DH is now launching a consultation and engagement process on how the
Government should implement these proposals. The document ‘Liberating
the NHS: commissioning for patients’ provides more detail on
proposed arrangements and seeks views on a on a number of areas including:
How GP consortia and the NHS Commissioning Board can best involve
patients in improving the quality of health services
How GP consortia can work closely with secondary care, community partners
and other health and care professionals to design joined-up services
that are responsive to patients and the public
How the NHS Commissioning Board and GP consortia can best work together
to make effective and efficient commissioning decisions
How the NHS Commissioning Board can best support consortia and ensure
they achieve improvements in outcomes within NHS resources
This consultation is part of the wider White Paper consultation.
The Royal College of Physicians of Edinburgh welcomes the opportunity to respond
to the outline proposals laid out in this consultation document. This
complements the policy intentions included in the White Paper “Equity
and Excellence: Liberating the NHS”, to which the College has also responded.
The College understands and accepts the need for radical change given the
demands on the NHS at a time of financial hardship, and is committed to working
with government and other stakeholders to deliver effective change for the
benefit of patients and staff. The vision and many of the high level
policy objectives within the White Paper are very welcome, with a return to
clinical focus and local operational control, clear patient input and “joined
up” healthcare. The emphasis on clinical outcomes is also very
welcome.
Additional comments follow the questions listed in the consultation document.
- In what practical ways can the NHS Commissioning Board most effectively
engage GP consortia in influencing the commissioning of national and regional
specialised services and the commissioning of maternity services?
It
seems inevitable that the NHS Commissioning Board will require a regional
structure to create links with GP consortia and support the development of
regional services. National services may have to rely on representative
lead GP consortia and broad consultation.
Commissioning and payment of emergency services may be a particular challenge
for GP consortia in terms of needs assessment and the allocation of budgets
by population.
-
How can the NHS Commissioning Board and GP consortia best work
together to ensure effective commissioning of low volume services?
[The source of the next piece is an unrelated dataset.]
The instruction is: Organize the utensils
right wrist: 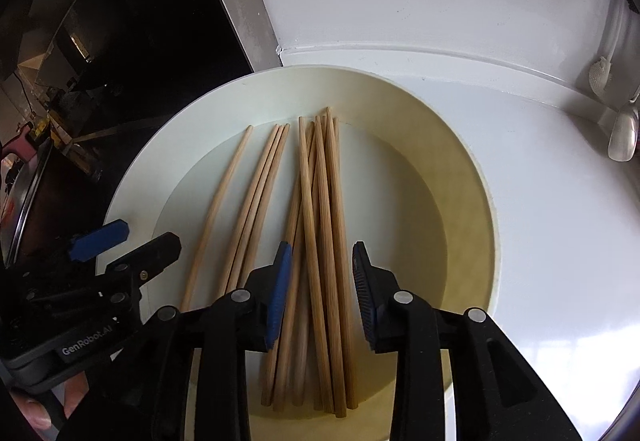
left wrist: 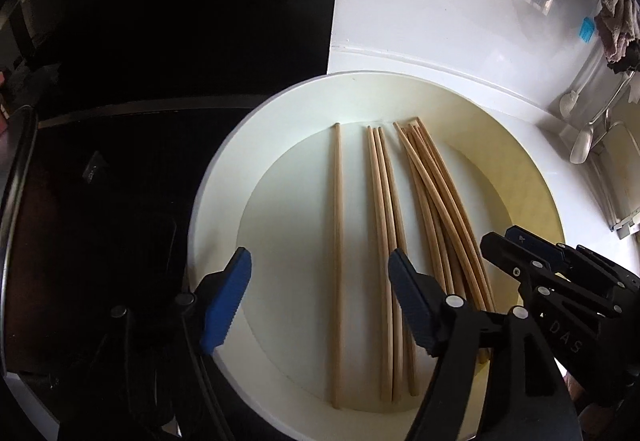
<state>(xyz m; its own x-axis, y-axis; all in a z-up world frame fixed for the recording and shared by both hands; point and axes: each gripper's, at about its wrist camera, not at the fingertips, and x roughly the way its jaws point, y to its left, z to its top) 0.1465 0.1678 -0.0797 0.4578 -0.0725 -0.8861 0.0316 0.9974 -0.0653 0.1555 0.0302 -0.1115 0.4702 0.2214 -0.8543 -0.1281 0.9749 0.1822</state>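
Hovering over a white plate [right wrist: 460, 145] on the bench, both tongs are standing open and empty; the right tongs [right wrist: 322, 295] risk scattering the crossed chopsticks [right wrist: 320, 241] toward 12 o'clock, while the left tongs [left wrist: 320, 301] straddle a lone chopstick [left wrist: 337, 261].

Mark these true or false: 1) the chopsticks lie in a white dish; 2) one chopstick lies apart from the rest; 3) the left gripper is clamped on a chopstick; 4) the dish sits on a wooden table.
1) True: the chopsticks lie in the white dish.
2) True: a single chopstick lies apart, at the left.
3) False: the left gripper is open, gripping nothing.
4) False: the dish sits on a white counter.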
As in (1) above, a level of regional co-ordination will be required to replace
the role of the SHA and PCTs. Highly specialised services (low volume)
will require national commissioning against accurate needs assessments which
will be delivered through the local authority based “health and well
being boards”. Smaller GP consortia may struggle to commission
low volume services in the absence of the benefits of “collective risk”.
- Are there any services currently commissioned as regional specialized
services that could potentially be commissioned in the future by GP consortia?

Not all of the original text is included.